H. Figueiredo, V. Rudakov, A. Carneiro, M. Portela, P. N. Teixeira
(Working paper will be available soon)
Abstract: Postgraduates’ relative wages have been increasing despite large increases in the number of workers with such qualifications. In this paper, we document the evolution of post-graduates’ earnings premiums across the wage distribution and propose an innovative way to measure the importance of different sources of such differentials in the context of the rapid massification of higher education in Portugal. Using employer-employee linked data and an off-the-shelf non-parametric matching technique, we disentangle wage premiums within jobs shared by postgraduates and undergraduates from those associated with the assignment of postgraduates (undergraduates) to better (lower) paid and more (less) complex occupations.
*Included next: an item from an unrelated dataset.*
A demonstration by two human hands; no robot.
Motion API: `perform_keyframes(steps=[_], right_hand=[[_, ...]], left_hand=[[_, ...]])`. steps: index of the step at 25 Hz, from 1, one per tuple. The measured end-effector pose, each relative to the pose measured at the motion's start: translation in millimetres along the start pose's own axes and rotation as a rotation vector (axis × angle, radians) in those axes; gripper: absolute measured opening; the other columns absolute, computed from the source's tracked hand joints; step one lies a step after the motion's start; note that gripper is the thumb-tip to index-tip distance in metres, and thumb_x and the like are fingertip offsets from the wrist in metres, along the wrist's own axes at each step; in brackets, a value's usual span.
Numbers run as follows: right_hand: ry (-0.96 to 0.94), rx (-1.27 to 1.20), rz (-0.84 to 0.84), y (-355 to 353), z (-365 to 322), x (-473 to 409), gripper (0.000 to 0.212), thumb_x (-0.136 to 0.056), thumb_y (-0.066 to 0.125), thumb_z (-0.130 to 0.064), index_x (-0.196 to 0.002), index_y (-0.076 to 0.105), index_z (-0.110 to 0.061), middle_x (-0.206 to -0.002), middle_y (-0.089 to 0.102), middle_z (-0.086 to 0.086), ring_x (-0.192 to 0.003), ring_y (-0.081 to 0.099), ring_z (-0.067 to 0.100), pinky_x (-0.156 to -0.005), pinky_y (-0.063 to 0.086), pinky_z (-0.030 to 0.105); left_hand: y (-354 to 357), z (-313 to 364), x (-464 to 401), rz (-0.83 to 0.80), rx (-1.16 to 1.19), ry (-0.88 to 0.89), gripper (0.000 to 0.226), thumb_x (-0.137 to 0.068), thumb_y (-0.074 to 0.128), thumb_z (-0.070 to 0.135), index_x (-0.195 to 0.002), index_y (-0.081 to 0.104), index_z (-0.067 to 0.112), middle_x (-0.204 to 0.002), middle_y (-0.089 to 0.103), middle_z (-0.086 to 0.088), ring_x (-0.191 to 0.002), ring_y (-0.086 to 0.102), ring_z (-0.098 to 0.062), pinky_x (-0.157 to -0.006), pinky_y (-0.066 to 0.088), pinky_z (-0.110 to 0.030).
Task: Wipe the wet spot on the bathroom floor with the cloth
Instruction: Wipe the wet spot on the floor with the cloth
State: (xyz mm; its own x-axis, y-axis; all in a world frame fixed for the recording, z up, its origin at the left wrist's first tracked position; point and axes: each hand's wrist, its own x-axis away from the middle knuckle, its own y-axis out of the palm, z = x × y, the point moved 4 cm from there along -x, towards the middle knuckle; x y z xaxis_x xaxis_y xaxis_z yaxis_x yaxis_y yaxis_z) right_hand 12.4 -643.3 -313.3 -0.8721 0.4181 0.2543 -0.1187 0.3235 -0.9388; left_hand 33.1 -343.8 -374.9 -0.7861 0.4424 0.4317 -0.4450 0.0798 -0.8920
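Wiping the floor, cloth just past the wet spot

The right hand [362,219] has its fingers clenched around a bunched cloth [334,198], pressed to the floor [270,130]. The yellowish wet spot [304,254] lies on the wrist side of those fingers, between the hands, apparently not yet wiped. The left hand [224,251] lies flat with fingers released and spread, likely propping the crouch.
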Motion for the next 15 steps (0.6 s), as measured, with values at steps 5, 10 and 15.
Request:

To address the problem of endogeneity and self-selection to postgraduate degrees, we employ a high-dimensional fixed effects model and the Gelbach decomposition. The study depicts that the postgraduate wage premium in Portugal increased more than twofold during the period from 2010 to 2019. The decomposition of such premium reveals that it is mostly related to heterogeneity of firms and graduate job assignment, while the effect of individual heterogeneity is moderate. The evidence suggests that undergraduates’ sorting into lower level, less complex jobs provide the major explanation of postgraduate premiums but, equally, that premiums within detailed jobs have been an important source of increasing returns to postgraduate degrees over time. We show, equally, that premiums have risen across the whole wage distribution. This provides optimistic evidence on the value of postgraduate degrees even in the face of their significant massification and increasingly questions the value of short duration spells in Portuguese higher education.
Book Chapters
12. Education as markets: Efficiency and equity as critical challenges
P. L. Silva, P. N. Teixeira
Editors: M. P. Amaral, S. Jornitz, S. K. Amos
Handbook: The global business of education: approaches, issues and critical directions
Springer Nature (Open Access)
Expected by Spring 2025
Abstract: The aim of this chapter is to explore how higher education has evolved into a more market-oriented sector and to examine the resulting challenges. Building on earlier discussions about the economics of education as a driver of human capital development, this chapter will focus on the essential issues of efficiency and equity in educational decision-making. By analysing the significant expansion in HE access, the chapter will underscore the high social and individual expectations regarding HE's role in promoting economic development and growth. Additionally, it will address the potential problems arising from this expansion, including aspects such as retention and dropout and increasing inequalities among graduates in employability and earnings. The chapter will critically evaluate the effects of deregulation and competition within higher education systems, weighing the arguments for and against these trends. Furthermore, it will investigate how higher education systems can perpetuate or exacerbate inequalities through institutional stratification and differing job market outcomes based on the type of degree, institution, and field of study.